DATA FOR THIS TASK below:

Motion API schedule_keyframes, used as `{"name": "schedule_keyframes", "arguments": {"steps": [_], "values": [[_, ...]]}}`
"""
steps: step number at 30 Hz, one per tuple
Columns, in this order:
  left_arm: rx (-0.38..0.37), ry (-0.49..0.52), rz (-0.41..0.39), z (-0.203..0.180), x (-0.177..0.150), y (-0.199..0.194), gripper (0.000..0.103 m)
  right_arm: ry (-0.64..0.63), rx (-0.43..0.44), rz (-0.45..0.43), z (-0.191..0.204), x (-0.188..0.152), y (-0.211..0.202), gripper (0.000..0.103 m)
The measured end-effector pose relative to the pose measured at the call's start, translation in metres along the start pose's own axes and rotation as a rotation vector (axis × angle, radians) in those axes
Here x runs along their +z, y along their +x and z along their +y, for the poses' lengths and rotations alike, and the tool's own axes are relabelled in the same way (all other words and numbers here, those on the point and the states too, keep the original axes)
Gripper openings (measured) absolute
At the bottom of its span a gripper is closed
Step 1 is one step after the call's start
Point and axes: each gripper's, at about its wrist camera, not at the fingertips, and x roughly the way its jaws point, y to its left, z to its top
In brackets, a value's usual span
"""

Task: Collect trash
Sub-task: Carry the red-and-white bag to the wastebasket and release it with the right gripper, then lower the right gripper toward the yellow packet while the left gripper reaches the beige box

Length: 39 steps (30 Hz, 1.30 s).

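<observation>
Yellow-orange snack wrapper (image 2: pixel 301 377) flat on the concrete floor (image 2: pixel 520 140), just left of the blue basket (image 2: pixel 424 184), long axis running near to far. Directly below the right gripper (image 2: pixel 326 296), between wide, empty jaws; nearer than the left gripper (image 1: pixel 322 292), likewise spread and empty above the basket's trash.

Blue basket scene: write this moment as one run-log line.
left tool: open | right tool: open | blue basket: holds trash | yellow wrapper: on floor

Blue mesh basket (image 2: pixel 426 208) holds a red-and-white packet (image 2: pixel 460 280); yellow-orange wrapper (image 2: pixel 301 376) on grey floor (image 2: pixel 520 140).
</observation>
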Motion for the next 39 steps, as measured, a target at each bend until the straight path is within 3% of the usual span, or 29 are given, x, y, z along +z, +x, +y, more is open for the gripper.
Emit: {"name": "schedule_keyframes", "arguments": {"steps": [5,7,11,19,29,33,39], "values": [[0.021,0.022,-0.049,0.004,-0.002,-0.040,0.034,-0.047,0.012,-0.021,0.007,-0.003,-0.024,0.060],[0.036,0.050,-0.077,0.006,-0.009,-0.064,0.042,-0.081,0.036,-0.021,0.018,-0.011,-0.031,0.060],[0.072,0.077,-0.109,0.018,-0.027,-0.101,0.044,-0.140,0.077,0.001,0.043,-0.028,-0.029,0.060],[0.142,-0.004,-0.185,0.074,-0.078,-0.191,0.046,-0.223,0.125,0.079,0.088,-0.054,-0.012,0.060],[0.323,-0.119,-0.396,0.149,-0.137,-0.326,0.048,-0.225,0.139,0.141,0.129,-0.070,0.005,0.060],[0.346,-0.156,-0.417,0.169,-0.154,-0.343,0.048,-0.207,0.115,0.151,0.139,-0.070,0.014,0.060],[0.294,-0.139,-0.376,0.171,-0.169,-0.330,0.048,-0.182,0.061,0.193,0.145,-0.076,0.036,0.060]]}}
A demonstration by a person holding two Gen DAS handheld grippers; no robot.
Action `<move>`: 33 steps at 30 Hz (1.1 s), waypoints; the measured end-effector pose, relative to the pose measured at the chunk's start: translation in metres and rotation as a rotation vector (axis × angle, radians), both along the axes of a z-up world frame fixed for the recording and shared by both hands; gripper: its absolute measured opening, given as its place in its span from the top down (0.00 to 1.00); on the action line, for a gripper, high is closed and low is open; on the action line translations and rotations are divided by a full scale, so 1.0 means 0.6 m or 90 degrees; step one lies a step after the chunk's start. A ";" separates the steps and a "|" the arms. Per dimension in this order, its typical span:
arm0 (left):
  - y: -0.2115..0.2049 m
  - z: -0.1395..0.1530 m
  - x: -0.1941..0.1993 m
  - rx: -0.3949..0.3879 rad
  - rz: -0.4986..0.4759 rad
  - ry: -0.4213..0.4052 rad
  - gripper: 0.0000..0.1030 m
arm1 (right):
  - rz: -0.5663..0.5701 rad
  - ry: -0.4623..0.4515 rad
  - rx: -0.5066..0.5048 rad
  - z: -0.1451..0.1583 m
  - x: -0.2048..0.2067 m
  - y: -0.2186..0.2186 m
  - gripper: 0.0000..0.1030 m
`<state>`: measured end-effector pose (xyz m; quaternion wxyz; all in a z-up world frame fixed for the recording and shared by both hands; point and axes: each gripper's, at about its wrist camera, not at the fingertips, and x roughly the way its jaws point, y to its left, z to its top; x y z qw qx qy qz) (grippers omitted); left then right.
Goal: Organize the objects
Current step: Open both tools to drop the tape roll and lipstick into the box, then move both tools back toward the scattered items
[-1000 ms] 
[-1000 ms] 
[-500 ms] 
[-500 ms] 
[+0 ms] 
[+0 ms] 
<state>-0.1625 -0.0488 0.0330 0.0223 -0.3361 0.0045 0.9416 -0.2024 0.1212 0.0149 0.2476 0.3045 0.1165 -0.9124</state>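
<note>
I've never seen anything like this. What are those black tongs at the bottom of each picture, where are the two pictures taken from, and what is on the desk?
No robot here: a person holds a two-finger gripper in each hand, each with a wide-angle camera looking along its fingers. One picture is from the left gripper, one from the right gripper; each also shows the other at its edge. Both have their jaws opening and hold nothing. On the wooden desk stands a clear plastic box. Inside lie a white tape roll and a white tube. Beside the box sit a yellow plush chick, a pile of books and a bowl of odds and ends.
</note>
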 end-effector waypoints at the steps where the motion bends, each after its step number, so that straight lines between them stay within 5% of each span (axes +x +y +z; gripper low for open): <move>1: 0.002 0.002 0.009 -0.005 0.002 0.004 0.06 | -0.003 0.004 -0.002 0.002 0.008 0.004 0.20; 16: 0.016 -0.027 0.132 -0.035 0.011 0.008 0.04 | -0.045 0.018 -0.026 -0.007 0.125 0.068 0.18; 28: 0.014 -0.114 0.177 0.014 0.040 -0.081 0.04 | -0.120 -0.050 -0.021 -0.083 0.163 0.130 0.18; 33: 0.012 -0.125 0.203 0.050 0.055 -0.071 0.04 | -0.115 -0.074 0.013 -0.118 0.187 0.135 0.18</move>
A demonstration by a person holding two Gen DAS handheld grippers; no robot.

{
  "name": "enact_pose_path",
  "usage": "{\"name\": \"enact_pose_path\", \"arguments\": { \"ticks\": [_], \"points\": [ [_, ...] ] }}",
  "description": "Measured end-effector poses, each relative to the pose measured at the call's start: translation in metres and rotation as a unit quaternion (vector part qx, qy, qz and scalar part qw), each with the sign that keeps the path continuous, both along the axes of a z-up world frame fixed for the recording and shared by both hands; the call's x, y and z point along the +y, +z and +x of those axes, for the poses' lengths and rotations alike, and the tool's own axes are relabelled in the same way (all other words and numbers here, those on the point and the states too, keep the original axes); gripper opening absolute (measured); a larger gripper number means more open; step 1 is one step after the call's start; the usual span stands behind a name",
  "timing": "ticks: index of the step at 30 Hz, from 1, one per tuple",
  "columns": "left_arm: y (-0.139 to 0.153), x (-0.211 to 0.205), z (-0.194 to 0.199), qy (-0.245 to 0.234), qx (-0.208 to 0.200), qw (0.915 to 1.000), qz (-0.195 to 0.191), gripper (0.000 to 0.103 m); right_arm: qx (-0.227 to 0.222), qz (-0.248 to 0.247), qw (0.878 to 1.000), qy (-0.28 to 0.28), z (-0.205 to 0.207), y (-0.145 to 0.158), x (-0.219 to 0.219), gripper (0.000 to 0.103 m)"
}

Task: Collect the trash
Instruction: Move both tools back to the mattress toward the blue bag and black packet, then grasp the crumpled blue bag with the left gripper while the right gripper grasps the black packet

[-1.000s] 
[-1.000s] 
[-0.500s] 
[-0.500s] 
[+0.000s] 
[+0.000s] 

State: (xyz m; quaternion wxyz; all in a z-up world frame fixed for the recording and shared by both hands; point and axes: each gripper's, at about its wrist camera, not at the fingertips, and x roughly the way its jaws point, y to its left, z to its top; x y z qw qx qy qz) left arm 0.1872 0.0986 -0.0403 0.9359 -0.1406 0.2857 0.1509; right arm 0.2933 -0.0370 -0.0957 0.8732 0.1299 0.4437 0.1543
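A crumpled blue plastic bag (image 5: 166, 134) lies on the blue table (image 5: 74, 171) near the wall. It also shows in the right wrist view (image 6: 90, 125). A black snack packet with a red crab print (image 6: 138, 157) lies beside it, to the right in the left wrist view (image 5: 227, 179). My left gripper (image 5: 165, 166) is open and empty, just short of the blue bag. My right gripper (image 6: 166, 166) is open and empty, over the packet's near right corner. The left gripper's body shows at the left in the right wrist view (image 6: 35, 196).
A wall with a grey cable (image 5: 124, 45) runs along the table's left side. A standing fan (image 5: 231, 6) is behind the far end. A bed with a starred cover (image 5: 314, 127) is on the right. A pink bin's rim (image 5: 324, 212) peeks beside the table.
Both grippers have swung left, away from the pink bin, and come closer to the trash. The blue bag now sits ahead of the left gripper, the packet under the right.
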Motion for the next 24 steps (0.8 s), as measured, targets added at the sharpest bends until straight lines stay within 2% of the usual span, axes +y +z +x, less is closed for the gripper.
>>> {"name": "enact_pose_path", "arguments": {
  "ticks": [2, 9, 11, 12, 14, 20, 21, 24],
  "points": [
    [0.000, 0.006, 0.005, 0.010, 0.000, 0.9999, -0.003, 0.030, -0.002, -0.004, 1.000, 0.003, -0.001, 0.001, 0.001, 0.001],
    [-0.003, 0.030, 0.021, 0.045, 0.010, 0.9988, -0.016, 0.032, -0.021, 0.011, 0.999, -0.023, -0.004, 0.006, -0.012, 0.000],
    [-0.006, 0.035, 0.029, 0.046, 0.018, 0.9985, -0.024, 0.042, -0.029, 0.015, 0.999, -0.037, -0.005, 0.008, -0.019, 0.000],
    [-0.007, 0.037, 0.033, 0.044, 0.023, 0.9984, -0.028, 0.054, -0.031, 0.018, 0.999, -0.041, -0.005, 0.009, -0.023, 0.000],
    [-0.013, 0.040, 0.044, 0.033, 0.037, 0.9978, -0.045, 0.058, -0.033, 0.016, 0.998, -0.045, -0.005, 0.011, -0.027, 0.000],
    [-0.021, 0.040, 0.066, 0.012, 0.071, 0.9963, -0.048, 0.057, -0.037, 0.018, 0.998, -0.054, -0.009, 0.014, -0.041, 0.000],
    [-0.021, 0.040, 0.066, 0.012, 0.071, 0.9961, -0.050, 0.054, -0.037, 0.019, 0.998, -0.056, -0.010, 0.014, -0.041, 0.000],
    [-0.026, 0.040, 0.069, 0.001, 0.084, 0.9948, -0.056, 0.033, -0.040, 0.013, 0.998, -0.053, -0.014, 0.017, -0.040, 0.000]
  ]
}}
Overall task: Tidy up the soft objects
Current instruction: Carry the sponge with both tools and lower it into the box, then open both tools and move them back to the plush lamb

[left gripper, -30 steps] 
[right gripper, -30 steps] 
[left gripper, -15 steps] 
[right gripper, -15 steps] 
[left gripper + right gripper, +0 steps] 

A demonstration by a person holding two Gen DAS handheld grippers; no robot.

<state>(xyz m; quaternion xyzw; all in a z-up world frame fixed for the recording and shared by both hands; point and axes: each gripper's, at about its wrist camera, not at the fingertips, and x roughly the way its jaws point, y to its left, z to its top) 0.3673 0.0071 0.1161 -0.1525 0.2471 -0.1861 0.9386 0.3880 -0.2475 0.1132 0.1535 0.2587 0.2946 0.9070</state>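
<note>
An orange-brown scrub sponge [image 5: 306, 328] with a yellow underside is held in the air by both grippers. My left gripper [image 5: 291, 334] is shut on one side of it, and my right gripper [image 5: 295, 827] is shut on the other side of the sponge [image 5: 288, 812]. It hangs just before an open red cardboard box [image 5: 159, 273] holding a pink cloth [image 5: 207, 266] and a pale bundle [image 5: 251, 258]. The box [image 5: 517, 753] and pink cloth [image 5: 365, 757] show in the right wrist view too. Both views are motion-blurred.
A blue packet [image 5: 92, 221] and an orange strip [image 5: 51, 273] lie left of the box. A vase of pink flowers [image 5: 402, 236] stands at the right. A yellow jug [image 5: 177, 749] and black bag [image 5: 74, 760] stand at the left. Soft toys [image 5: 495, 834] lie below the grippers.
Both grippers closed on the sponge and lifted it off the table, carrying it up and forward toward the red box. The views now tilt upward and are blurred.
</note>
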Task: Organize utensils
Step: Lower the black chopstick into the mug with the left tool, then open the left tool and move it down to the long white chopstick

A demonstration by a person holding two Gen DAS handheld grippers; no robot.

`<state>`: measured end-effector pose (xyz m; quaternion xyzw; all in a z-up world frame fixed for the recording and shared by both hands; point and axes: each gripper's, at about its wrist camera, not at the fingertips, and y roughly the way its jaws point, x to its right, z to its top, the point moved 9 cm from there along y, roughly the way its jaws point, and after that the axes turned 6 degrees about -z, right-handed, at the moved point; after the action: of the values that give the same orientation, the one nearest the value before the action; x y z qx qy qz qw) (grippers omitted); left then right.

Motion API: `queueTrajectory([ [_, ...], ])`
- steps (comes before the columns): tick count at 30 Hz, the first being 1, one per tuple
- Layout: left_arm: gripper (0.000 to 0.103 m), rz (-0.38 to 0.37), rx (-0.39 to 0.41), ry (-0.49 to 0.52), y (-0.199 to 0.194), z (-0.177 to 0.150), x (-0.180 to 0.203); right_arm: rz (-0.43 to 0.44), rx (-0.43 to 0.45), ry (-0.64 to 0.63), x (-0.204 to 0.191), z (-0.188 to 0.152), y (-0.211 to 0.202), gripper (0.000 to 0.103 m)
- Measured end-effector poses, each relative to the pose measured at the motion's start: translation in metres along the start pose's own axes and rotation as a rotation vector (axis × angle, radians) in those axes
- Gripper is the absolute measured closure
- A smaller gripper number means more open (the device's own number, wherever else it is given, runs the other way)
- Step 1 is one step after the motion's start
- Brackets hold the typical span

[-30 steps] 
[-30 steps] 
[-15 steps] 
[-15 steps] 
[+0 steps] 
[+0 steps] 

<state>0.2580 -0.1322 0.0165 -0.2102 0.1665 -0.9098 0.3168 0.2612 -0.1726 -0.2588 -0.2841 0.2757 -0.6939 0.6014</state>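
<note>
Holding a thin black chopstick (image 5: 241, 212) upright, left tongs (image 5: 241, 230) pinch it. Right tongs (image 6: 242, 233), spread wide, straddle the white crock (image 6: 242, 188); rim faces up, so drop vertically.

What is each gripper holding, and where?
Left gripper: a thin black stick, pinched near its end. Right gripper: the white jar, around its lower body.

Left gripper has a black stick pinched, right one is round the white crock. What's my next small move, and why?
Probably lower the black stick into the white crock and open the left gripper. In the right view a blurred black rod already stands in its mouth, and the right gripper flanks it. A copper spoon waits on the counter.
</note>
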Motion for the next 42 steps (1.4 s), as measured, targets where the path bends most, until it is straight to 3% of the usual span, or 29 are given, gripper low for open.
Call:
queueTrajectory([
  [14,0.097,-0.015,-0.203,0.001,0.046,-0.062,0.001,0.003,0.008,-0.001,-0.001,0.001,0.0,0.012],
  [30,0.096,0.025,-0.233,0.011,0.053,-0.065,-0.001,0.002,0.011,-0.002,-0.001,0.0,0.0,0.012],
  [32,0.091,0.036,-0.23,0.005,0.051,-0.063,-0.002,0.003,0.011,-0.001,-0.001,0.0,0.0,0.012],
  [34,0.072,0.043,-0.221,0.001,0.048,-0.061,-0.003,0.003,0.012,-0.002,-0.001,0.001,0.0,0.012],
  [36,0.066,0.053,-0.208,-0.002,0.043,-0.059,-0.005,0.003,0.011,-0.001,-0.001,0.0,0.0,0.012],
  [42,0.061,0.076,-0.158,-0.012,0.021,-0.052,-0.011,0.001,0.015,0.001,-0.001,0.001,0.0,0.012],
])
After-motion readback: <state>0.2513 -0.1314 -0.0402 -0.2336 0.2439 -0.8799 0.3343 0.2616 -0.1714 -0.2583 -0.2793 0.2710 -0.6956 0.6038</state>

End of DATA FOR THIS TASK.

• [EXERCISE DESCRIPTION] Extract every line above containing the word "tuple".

• [ANSWER BOX]
steps: step number at 30 Hz, one per tuple
  "timing": "ticks: index of the step at 30 Hz, from 1, one per tuple",
- steps (comes before the columns): tick count at 30 Hz, the first being 1, one per tuple

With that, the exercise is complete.